Hi, Im trying to understand the code of WGAN-gp.
... create_graph=True, retain_graph=True,...
However, I did not understand what the argument create_graph is doing?

I’ve checked the doc however it’s not clear for me. Where did it calculate the second-order gradient?

If True , graph of the derivative will be constructed, allowing to compute higher order derivative products. Default: False .

When I change it to
... create_graph=True, retain_graph=True,...
... create_graph=True, retain_graph=None,...
the code still works, but the model generates same image (model collapse?)


in WGAN-gp, you want to calculate the gradient wrt the norm of your gradient, because you want to optimize that your norm of gradient is constant (this is the Lipschitz constraint that you apply).

With create_graph=True, we are declaring that we want to do further operations on gradients, so that the autograd engine can create a backpropable graph for operations done on gradients.
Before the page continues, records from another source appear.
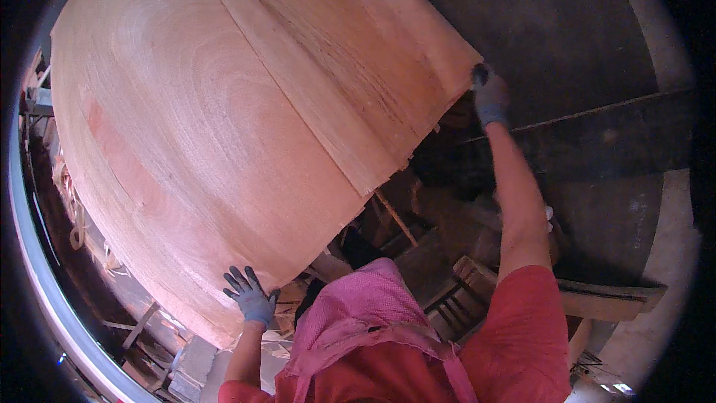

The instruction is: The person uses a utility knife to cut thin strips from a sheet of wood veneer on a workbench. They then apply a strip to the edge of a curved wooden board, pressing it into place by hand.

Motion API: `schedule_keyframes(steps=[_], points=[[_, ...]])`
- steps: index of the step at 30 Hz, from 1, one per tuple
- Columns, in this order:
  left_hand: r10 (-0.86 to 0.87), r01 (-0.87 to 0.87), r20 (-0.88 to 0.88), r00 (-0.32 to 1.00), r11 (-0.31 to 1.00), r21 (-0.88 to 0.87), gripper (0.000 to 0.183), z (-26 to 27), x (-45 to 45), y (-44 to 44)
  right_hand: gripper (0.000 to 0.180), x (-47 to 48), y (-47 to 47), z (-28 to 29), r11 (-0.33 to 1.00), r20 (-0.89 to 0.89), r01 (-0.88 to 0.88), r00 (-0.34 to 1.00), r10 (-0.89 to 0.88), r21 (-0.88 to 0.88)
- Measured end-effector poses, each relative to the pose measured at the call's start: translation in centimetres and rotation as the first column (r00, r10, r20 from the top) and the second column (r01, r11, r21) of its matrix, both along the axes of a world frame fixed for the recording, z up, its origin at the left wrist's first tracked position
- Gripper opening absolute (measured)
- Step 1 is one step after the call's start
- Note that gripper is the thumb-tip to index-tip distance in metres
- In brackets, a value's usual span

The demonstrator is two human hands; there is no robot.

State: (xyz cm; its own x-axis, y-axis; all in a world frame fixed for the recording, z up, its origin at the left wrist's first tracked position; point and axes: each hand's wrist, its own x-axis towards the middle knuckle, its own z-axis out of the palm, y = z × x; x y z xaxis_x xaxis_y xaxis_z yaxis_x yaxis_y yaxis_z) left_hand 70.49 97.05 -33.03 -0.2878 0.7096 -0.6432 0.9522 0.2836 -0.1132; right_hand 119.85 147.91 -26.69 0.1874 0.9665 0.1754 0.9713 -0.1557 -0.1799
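Observation:
A broad stack or layer of thin wood veneer sheets [224, 123] spreads before me, with overlapping strips and a ragged near edge. My left hand [253, 298], in a grey glove with dark fingertips, lies with fingers spread on the near left part of the veneer. At the right corner of the veneer, my right hand [490, 92], gloved the same way, has its fingers closed on the sheet's edge; its fingertips are blurred. How many layers it holds, I cannot tell.
A large dark panel [537, 22] stands at the right. Below it are a wooden piece with slots [458, 302] and a thin wooden stick [396, 218]. Veneer scraps [78, 229] hang at the far left. A grey block [193, 369] sits at the lower left.

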Motion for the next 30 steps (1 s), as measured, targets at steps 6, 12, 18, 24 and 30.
schedule_keyframes(steps=[6,12,18,24,30], points=[[0.004,-0.005,-0.014,1.000,0.999,-0.035,0.109,0.2,0.0,-0.1,0.039,2.5,-3.4,2.0,0.983,-0.041,0.016,0.999,-0.008,0.182],[0.009,-0.008,0.036,0.999,1.000,-0.014,0.118,1.1,-0.4,0.4,0.027,0.5,-22.6,-7.9,0.839,-0.576,-0.435,0.795,0.189,-0.326],[-0.035,0.043,0.165,0.986,0.998,-0.049,0.121,3.6,-2.0,1.0,0.047,-6.2,-31.8,-13.3,0.680,-0.706,-0.544,0.706,0.055,-0.491],[-0.016,0.021,0.246,0.969,1.000,-0.017,0.107,3.1,-3.2,0.3,0.041,-9.5,-28.2,-5.7,0.321,-0.602,-0.685,0.728,0.329,-0.654],[0.010,-0.015,0.254,0.967,1.000,0.018,0.103,3.2,-2.8,0.4,0.030,-10.9,-19.1,-2.4,0.744,-0.454,-0.471,0.854,0.252,-0.473]])
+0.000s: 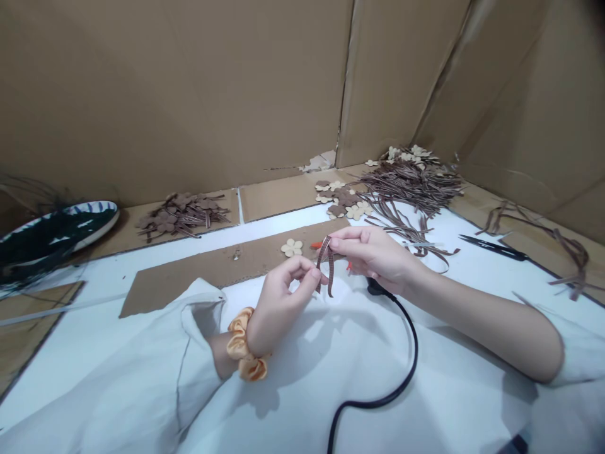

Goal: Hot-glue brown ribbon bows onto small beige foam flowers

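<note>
A short brown ribbon with light stitching [330, 275] is folded into a loop above the white table. My right hand [373, 252] pinches the top of its fold. Lower down, my left hand [290, 293], with an orange scrunchie [246, 345] at the wrist, holds one hanging side between thumb and fingers. The other end dangles free. Behind my hands a cream flower piece [292, 247] lies on a cardboard strip [189, 271]. An orange tip [316, 245] and part of a black-corded tool [377, 287] show by my right hand, which hides the rest.
Cut ribbons [411, 183] and flower pieces [345, 200] are heaped at the back right, near black tweezers [494, 246]. Brown pieces [182, 213] lie back left, beside a plate of dark threads [101, 222]. A black cord [414, 353] curves toward the front. Cardboard walls [189, 94] stand behind.
</note>
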`<state>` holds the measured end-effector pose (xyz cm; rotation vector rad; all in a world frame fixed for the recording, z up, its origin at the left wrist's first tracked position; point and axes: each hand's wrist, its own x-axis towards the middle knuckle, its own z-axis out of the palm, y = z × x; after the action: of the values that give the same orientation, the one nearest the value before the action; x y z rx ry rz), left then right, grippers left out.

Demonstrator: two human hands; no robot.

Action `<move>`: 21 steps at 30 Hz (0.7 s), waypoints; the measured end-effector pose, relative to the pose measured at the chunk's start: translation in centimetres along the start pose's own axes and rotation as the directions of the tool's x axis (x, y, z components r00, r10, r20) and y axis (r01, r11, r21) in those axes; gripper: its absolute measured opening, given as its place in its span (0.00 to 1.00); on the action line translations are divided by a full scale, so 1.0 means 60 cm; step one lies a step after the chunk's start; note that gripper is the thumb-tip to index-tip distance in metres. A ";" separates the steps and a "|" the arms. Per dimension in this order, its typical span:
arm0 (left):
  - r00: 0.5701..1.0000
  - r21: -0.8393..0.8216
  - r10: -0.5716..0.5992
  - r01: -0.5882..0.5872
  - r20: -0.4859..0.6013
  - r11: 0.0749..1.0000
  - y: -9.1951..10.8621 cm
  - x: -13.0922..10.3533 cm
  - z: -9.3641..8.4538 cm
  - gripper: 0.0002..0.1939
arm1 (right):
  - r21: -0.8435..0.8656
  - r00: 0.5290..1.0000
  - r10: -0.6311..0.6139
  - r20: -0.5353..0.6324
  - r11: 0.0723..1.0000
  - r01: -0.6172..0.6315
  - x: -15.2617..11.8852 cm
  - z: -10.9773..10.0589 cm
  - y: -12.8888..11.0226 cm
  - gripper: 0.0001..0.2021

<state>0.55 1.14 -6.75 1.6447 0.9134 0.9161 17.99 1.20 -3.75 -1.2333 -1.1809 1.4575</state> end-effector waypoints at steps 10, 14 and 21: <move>0.994 -0.010 -0.096 0.097 0.046 0.995 0.001 0.002 0.002 0.13 | 0.027 1.000 0.020 -0.018 0.999 -0.020 -0.008 0.005 -0.003 0.12; 0.996 0.108 -0.091 0.091 -0.006 0.990 0.006 0.004 0.001 0.13 | 0.021 1.000 0.010 -0.007 1.000 -0.009 -0.010 0.006 -0.005 0.13; 0.990 0.225 0.060 -0.030 -0.126 0.974 0.007 0.005 -0.010 0.11 | -0.103 0.999 0.002 -0.052 0.995 -0.007 -0.008 0.003 0.002 0.15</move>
<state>0.21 1.53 -6.21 1.8172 1.1065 0.9920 17.85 0.68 -3.78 -1.3363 -1.2322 1.3743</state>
retain_graph=True declares that we will want to reuse the overall graph multiple times, so do not delete it after someone called .backward(). From looking at the code, we do not call .backward() on the same graph again, so retain_graph=True is not needed in this case.

When you changed retain_graph=None, a model mode collapse occuring is likely something that’s happening coincidentally, but the reason for the mode collapse is not because of changing retain_graph (from the 2 minutes I spend reading the code, I think so).



I actually made a mistake in the original post, what I changed the code to is

... create_graph=False, retain_graph=True,...
... create_graph=False, retain_graph=None,...
the code still works, but the model generates same image (model collapse?)

if create_graph=False, technically it should error out when you try to compute the gradient of gradient. It is a bit strange that it is silently ignoring it.

I see… I made a small demo and yes you’re correct it errors out. Thanks

import torch
from torch.autograd import grad

G = torch.nn.Linear(2,4)
D = torch.nn.Linear(4,1)

real = torch.ones(5,4, requires_grad=False)
z = torch.rand(5,2, requires_grad=False)

y = D(real)
loss = y.mean()

fake = G(z)
y = D(fake)
loss = y.mean()

alpha = torch.rand(5,1)
alpha = alpha.expand(real.size())
interp = alpha*real + (1-alpha)*fake
y = D(interp)
gradients = grad(outputs=y, inputs=interp, grad_outputs=torch.ones(y.size()),
create_graph=False, retain_graph=None, only_inputs=True)[0]
gp = ((gradients.norm(dim=1)-1)**2).mean()

That’s interesting, I do think here retain_graph=False doesn’t work even if create_graph=True with normal discriminator loss i.e. gradient_penalty - d_real_out + d_fake_out
First of all, as per Pytorch docs, retain_graph=None defaults to create_graph.

So when we give following:

... create_graph=True, retain_graph=False,...

and use above test code with slight changes to only one line:

gp = ((gradients.norm(dim=1)-1)**2).mean() + y.mean()

it fails with:

RuntimeError: Trying to backward through the graph a second time, but the buffers have already been freed. Specify retain_graph=True when calling backward the first time.

So it does seem like retain_graph=True (or None if create_graph=True) is necessary for normal discriminator loss.

Hi. If create_graph=True, does that mean you can get the previous parameters after optimizer.step(), by using backward the (-1) * gradient?